--- COLLECTED MATERIAL Enclosed Below ---

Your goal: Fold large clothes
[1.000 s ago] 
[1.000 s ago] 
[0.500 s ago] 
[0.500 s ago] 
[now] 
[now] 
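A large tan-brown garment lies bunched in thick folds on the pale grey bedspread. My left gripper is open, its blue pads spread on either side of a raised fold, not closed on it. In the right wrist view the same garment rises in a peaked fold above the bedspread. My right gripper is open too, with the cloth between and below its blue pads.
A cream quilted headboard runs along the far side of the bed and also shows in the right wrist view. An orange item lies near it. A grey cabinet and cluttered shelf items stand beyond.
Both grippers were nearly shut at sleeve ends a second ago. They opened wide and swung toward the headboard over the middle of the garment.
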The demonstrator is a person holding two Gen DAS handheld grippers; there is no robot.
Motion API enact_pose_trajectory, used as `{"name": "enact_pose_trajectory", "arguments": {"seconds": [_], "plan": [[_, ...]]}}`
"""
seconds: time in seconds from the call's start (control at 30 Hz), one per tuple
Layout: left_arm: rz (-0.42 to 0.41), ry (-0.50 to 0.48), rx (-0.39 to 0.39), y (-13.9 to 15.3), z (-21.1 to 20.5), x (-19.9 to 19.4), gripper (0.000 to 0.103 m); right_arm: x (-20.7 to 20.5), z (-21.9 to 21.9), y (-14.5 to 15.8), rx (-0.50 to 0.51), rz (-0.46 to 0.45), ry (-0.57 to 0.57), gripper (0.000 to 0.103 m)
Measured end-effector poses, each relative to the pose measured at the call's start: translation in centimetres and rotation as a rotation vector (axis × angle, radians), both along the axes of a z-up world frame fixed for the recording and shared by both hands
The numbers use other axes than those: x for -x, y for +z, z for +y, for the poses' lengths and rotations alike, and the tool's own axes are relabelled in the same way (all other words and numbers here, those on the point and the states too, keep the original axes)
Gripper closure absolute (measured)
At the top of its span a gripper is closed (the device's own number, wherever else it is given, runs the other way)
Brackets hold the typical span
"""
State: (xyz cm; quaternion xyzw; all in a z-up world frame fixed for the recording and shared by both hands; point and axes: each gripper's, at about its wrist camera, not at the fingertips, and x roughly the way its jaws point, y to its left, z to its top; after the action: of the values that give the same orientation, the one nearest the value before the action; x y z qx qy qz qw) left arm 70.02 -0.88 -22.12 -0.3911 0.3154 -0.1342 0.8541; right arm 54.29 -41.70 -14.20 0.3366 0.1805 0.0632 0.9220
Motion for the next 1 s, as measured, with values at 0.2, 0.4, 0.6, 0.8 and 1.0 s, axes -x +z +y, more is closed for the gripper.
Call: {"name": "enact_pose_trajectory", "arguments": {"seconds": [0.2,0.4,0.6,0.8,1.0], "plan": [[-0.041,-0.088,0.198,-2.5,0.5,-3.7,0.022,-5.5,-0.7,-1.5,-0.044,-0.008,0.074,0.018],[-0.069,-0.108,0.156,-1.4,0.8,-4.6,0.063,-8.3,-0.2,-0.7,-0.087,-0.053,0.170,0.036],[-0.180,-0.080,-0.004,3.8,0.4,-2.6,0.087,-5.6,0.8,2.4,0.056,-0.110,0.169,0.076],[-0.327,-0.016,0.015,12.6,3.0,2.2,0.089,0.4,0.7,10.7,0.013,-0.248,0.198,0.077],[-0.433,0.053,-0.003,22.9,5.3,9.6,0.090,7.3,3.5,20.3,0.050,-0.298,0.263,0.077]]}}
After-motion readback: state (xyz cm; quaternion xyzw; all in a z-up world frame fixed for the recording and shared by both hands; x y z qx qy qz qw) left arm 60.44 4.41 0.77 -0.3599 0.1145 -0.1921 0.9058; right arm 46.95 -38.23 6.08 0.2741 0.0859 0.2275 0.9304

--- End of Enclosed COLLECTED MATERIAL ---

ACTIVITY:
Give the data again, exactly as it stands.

SOLUTION FOR THIS PROBLEM:
Your goal: Fold large clothes
[1.000 s ago] 
[1.000 s ago] 
[0.500 s ago] 
[0.500 s ago] 
[now] 
[now] 
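A large tan-brown garment lies bunched in thick folds on the pale grey bedspread. My left gripper is open, its blue pads spread on either side of a raised fold, not closed on it. In the right wrist view the same garment rises in a peaked fold above the bedspread. My right gripper is open too, with the cloth between and below its blue pads.
A cream quilted headboard runs along the far side of the bed and also shows in the right wrist view. An orange item lies near it. A grey cabinet and cluttered shelf items stand beyond.
Both grippers were nearly shut at sleeve ends a second ago. They opened wide and swung toward the headboard over the middle of the garment.
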The demonstrator is a person holding two Gen DAS handheld grippers; there is no robot.
Motion API enact_pose_trajectory, used as `{"name": "enact_pose_trajectory", "arguments": {"seconds": [_], "plan": [[_, ...]]}}`
"""
seconds: time in seconds from the call's start (control at 30 Hz), one per tuple
Layout: left_arm: rz (-0.42 to 0.41), ry (-0.50 to 0.48), rx (-0.39 to 0.39), y (-13.9 to 15.3), z (-21.1 to 20.5), x (-19.9 to 19.4), gripper (0.000 to 0.103 m); right_arm: x (-20.7 to 20.5), z (-21.9 to 21.9), y (-14.5 to 15.8), rx (-0.50 to 0.51), rz (-0.46 to 0.45), ry (-0.57 to 0.57), gripper (0.000 to 0.103 m)
Measured end-effector poses, each relative to the pose measured at the call's start: translation in centimetres and rotation as a rotation vector (axis × angle, radians), both along the axes of a z-up world frame fixed for the recording and shared by both hands
The numbers use other axes than those: x for -x, y for +z, z for +y, for the poses' lengths and rotations alike, and the tool's own axes are relabelled in the same way (all other words and numbers here, those on the point and the states too, keep the original axes)
Gripper closure absolute (measured)
At the top of its span a gripper is closed (the device's own number, wherever else it is given, runs the other way)
Brackets hold the typical span
"""
State: (xyz cm; quaternion xyzw; all in a z-up world frame fixed for the recording and shared by both hands; point and axes: each gripper's, at about its wrist camera, not at the fingertips, and x roughly the way its jaws point, y to its left, z to its top; after the action: of the values that give the same orientation, the one nearest the value before the action; x y z qx qy qz qw) left arm 70.02 -0.88 -22.12 -0.3911 0.3154 -0.1342 0.8541; right arm 54.29 -41.70 -14.20 0.3366 0.1805 0.0632 0.9220
Motion for the next 1 s, as measured, with values at 0.2, 0.4, 0.6, 0.8 and 1.0 s, axes -x +z +y, more is closed for the gripper.
Call: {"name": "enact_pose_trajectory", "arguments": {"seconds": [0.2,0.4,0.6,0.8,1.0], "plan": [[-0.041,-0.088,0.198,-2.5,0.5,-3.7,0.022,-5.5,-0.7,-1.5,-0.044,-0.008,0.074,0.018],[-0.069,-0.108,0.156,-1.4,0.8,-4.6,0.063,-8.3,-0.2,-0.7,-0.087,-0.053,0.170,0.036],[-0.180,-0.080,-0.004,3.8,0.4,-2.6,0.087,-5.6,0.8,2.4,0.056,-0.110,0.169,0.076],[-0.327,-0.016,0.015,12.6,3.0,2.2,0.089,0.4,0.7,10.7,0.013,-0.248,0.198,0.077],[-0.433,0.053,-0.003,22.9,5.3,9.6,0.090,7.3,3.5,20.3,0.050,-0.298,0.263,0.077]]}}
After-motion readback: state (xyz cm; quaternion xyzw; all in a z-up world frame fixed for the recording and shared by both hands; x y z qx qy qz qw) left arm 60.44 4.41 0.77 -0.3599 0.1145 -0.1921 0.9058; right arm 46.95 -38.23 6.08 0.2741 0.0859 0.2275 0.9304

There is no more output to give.